Assaf Shelleg: about Jews; New Affordances in Contemporary Music
New music written by or about Jews no longer abides by exoticisms, national paraphernalia, or the prestige of “art music.” Instead, growing disillusioned with (or disinterested in) ideological apparatuses and tropes of Otherness, composers navigate through signs associated with Judaism while introducing new ethnographies in the form of fieldwork recordings, simulations of their oral behavioral patterns, or their entextualizing. With this they steadily undo the modernist divide between ethnography and art. The talk will situate the proliferation of contemporary Jewish art music in the ecosystem of new music, focusing on works by Chaya Czernowin, Heiner Goebbels, and Olga Neuwirth while considering the historiographical impact of the recordings released by the Milken Archive.
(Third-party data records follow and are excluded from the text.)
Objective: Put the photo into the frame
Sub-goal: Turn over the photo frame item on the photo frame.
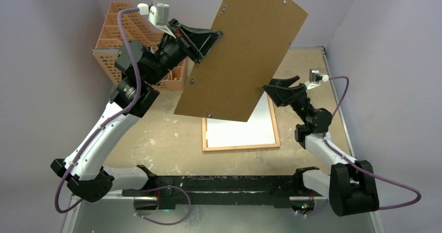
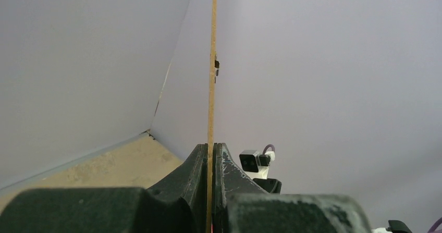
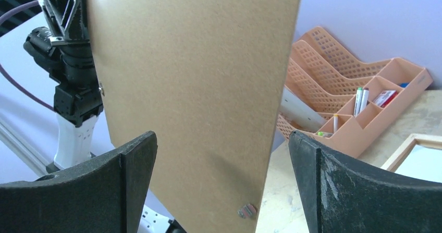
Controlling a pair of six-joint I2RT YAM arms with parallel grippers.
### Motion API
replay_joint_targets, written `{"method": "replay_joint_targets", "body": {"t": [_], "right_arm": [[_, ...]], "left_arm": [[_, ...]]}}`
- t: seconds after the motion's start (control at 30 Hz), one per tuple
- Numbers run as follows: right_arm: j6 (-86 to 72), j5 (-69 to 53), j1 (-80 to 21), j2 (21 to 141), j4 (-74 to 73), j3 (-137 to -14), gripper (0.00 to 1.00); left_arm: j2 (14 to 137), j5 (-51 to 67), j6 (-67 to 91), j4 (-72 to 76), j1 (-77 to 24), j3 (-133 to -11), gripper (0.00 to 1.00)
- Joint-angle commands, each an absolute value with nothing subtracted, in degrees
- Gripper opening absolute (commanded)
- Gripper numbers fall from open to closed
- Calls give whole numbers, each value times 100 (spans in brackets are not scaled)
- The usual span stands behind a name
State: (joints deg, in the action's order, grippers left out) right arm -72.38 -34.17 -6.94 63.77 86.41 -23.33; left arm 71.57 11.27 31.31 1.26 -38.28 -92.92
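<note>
With the left claw (image 1: 207,41) clenched on the brown backing board (image 1: 245,50), holding it tilted above the counter (image 1: 167,134), the frame (image 1: 240,148) lies flat and uncovered below, its white sheet (image 1: 240,130) perhaps the photo face-down, while the right claw (image 1: 284,84) gapes empty beside the board's lower edge

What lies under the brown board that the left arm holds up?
The wooden frame on the table, with a white surface inside. The board covers the frame's far part.
</note>
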Motion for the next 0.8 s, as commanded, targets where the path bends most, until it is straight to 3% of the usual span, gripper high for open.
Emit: {"method": "replay_joint_targets", "body": {"t": [0.0, 0.17, 0.27, 0.67, 0.77], "right_arm": [[-7119, -3795, -669, 6371, 9561, -2834, 98], [-8168, -4093, -664, 6727, 11659, -2752, 96], [-8936, -4136, -664, 6933, 12497, -2844, 90], [-9087, -4622, -642, 6269, 11824, -3271, 62], [-9097, -4649, -642, 6104, 11550, -3345, 60]], "left_arm": [[6946, 1194, 3562, 992, -3826, -9378, 0], [6786, 1271, 4235, 1471, -3825, -9045, 0], [6678, 1257, 4385, 1582, -3825, -8856, 0], [6308, 682, 4138, 1047, -3825, -8561, 0], [6219, 332, 4052, 915, -3823, -8539, 0]]}}
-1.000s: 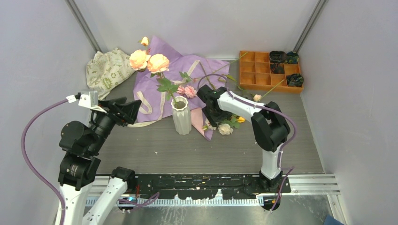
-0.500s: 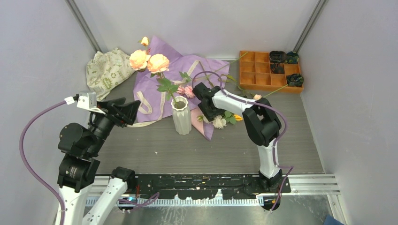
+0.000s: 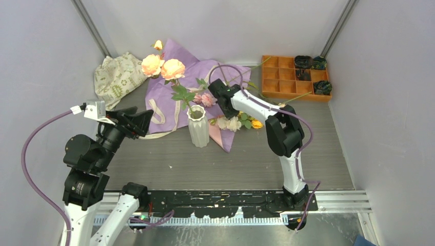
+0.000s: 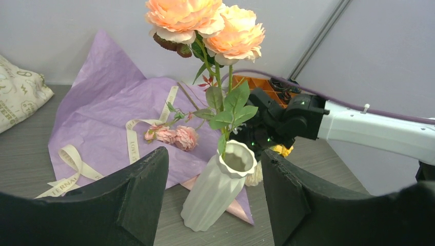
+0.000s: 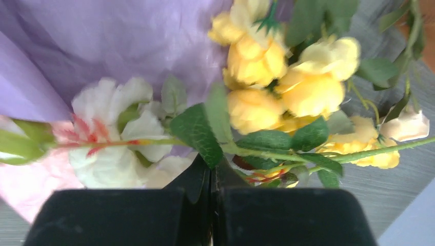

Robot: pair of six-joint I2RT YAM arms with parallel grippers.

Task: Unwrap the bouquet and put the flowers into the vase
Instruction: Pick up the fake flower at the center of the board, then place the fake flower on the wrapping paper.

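Wrapping paper (image 3: 169,97) lies spread open on the bench (image 3: 231,164). The vase (image 3: 198,126) stands upright at its near edge, with two peach roses (image 3: 163,66) already in. My right tool (image 5: 211,179) has just clamped together on leafy stems of the yellow-and-cream flowers (image 3: 231,123), dragging them vaseward. The left tool (image 3: 146,119) is idle, its fingers apart. I judge the grasp made and the lift next.

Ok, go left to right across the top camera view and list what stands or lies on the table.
patterned cloth bag → peach roses → white ribbed vase → cream and yellow roses → orange compartment tray. The purple wrapping paper spans several of these, so it is left out.
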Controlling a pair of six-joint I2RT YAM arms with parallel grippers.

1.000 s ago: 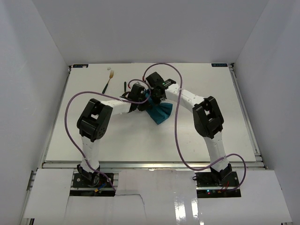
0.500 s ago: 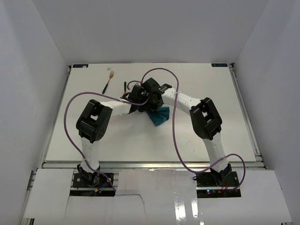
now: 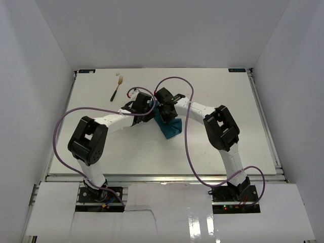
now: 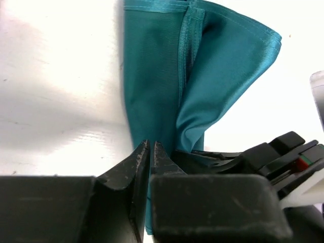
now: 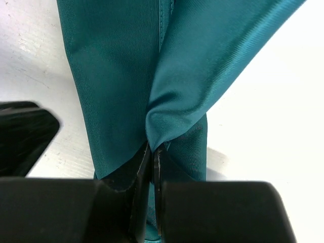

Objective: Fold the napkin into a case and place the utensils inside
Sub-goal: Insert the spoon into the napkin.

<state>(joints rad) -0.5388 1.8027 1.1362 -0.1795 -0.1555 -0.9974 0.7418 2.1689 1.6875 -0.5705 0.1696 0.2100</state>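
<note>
My right gripper (image 5: 153,152) is clamped on the napkin (image 5: 116,66): the two jaws are pressed together on a raised fold of the teal cloth, which fans upward and to the right from the pinch. My left gripper (image 4: 151,147) sits just beside it on the napkin's left side, its jaws drawn almost together with a thin strip of teal showing between them, so it too grips the cloth, at the edge of the flatter left-hand layer. From above, both grippers meet near the middle of the tabletop (image 3: 217,142), toward its far half, and the napkin lies bunched and partly folded under and just in front of them, its free end trailing toward my bases. The fork (image 3: 116,88) lies well apart at the far left, pale head pointing away from me. I cannot make out the knife.
</note>
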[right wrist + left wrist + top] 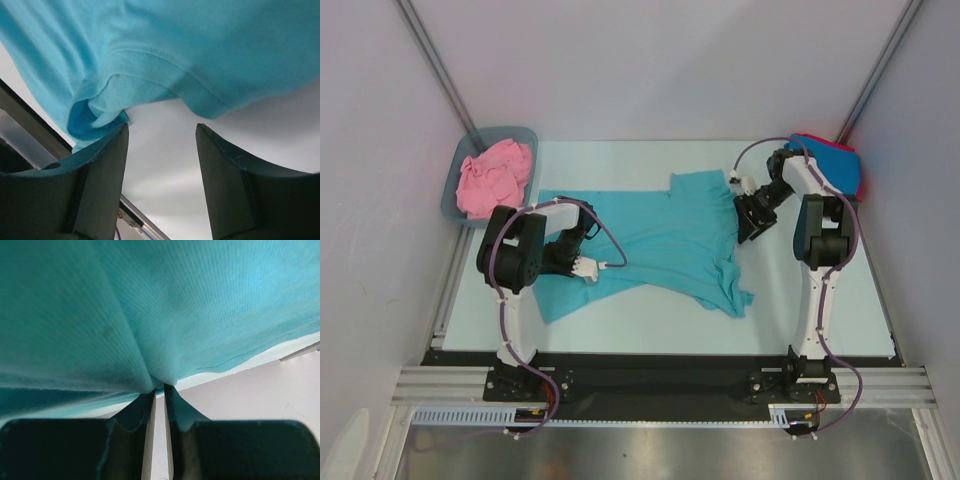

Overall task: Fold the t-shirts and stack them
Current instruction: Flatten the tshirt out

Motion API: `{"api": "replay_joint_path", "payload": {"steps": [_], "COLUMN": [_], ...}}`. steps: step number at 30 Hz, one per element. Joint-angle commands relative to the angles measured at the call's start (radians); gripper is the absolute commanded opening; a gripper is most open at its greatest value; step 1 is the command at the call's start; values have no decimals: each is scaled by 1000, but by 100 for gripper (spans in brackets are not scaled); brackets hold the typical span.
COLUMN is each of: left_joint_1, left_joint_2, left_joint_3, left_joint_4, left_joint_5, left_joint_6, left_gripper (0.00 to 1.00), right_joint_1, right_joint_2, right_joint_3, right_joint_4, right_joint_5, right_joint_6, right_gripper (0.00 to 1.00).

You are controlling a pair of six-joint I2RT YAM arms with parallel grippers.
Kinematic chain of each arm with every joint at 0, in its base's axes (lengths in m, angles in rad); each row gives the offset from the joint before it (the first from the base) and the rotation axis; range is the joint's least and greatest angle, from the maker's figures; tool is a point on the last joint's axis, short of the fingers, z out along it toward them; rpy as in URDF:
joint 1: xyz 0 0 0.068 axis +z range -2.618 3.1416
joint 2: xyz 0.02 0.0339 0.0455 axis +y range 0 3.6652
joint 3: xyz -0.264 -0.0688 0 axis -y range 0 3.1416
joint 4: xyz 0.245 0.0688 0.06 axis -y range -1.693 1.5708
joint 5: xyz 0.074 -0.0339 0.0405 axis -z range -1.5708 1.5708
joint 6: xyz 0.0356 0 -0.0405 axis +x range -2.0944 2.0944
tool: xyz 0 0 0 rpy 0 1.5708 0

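Note:
A teal t-shirt (660, 235) lies spread over the middle of the table, its lower right part bunched. My left gripper (592, 267) sits on the shirt's left half, shut on a pinch of teal cloth (158, 382) that fills the left wrist view. My right gripper (750, 222) is at the shirt's right edge and stands open (160, 132), with nothing between its fingers; a hemmed teal edge (150, 75) hangs just beyond the fingertips. A pink t-shirt (495, 178) lies crumpled in a tub. A bright blue t-shirt (828, 157) lies on a red one (861, 187) at the back right.
The grey-blue tub (450, 200) stands at the back left corner. White walls and metal frame posts (435, 65) close in the table on three sides. A black rail (650, 375) runs along the near edge between the arm bases.

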State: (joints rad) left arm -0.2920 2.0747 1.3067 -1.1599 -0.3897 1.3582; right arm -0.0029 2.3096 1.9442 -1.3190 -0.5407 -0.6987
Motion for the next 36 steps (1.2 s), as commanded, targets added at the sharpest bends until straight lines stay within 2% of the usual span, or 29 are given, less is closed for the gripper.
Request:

This event is made possible by the Lowell Milken Center for Music of American Jewish Experience at the UCLA Herb Alpert School of Music and the UCLA Younes & Soraya Nazarian Center for Israel Studies.
Musicologist Assaf Shelleg specializes in twentieth- and twenty-first-century music, focusing on Jewish art music across modern and contemporary compositional practices. Shelleg is the author of the award-winning book Jewish Contiguities and the Soundtrack of Israeli History (Oxford University Press, 2014), Theological Stains: Art Music and the Zionist Project (Oxford University Press, 2020) and, most recently, The State of Afterness: Contemporary Music in and about Israel (Oxford University Press, 2025). Previously the director of the Cherrick Center for the Study of Zionism, the Yishuv, and the State of Israel at the Hebrew University, he has also served as a curator for the Israel Philharmonic Orchestra and as a music contributor for Haaretz. Shelleg’s new book Jewish Art Music as Art Music is forthcoming with Cambridge University Press in 2026.